Adam Driver ocenił nowe filmy. “Nie pozostawiają niczego do odkrycia”
Przy okazji premiery Megalopolis Adam Driver wypowiedział się o współpracy z Francisem Fordem Coppolą. Pokusił się też o krytykę współczesnego kina. Co mu się nie podoba?
Naprawdę kiepski start
Megalopolis trafiło do kin. Dzieło życia, jak to określa sam Francis Ford Coppola, ma długą historię. Pierwsze szkice pojawiły się już w 1983 roku, lecz projekt porzucono. Odżył dopiero po czterech dekadach, sfinansowany samodzielnie przez reżysera, który wyłożył aż 120 milionów dolarów z własnej kieszeni. Nie zapowiada się, żeby ta kwota się zwróciła, bo w weekend otwarcia (koniec września) film zarobił jedynie cztery miliony dolarów.
O czym opowiada Megalopolis? Dramat science fiction skupia się na architekcie (Adam Driver), który próbuje odbudować zniszczony Nowy Jork po katastrofie. Używa do tego wynalezionego przez siebie bioadaptacyjnego metalu. Na drodze staje mu skorumpowany burmistrz miasta (Giancarlo Esposito). Ten, chcąc utrzymać swoją pozycję, prowadzi nieczystą kampanię skierowaną w swojego wroga.
O finansowej klapie już wiemy. A co o filmie twierdzą ci, którzy go widzieli? Na Rotten Tomatoes może się pochwalić oceną 47%, a na IMDB 5.1/10. Krytycy, jak to krytycy, mają mieszane opinie. Jedni twierdzą, że jest totalną porażką (a do tego źle zagraną), inni widzą w tym bałaganie ład. Pewne jest jednak, że ich zdaniem absolutnie nie przejmuje się wcielający się w główną rolę Adam Driver. W wywiadzie dla portalu Deadline docenił kunszt reżysera.

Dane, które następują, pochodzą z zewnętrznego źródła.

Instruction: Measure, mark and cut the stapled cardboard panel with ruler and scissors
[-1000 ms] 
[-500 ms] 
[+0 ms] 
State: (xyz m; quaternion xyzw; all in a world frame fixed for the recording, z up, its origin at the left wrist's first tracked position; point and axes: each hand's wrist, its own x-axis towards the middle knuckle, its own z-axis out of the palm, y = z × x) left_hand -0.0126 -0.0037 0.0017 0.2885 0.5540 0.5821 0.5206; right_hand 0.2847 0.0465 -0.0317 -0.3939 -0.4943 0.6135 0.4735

Megalopolis, czyli opus magnum Francisa Forda Coppoli. Zwiastun był i już go nie ma
Adam Driver: filmy mają nas pchać do przodu
– Wyznaje zasadę pokazywania, a nie opowiadania – powiedział Driver o Coppoli, dodając również, że reżyser Megalopolis w swoich filmach nigdy nie chciał dokładnie zdradzać, jaka jest fabuła i przy tym nie pozostawiać nic do odkrycia. Zamiast tego skupiał się na produkcjach, będących jedną wersją, gdy wychodzą, ale nabierających nowego znaczenia lata później, ponieważ albo człowiek ewoluuje, albo świat wokół ewoluował i jest czymś zupełnie innym. Mówiąc to, Driver przywołał inny film Coppoli, Apocalypse Now z 1979 roku. – Myślę, że obejrzałem „Apocalypse Now” za wcześnie, żeby naprawdę zrozumieć, co się dzieje – wyznał aktor.
Przy okazji wywiadu Driver poskarżył się na sytuację współczesnych filmów. Według niego nie wnoszą niczego nowego. – Filmy mają nas pchać do przodu, a nie dawać nam kolejną dawkę czegoś, co już widzieliśmy. [Filmy] nie pozostawiają niczego do odkrycia. To nie są produkcje, które mnie pociągają – zauważył. Zgadzacie się?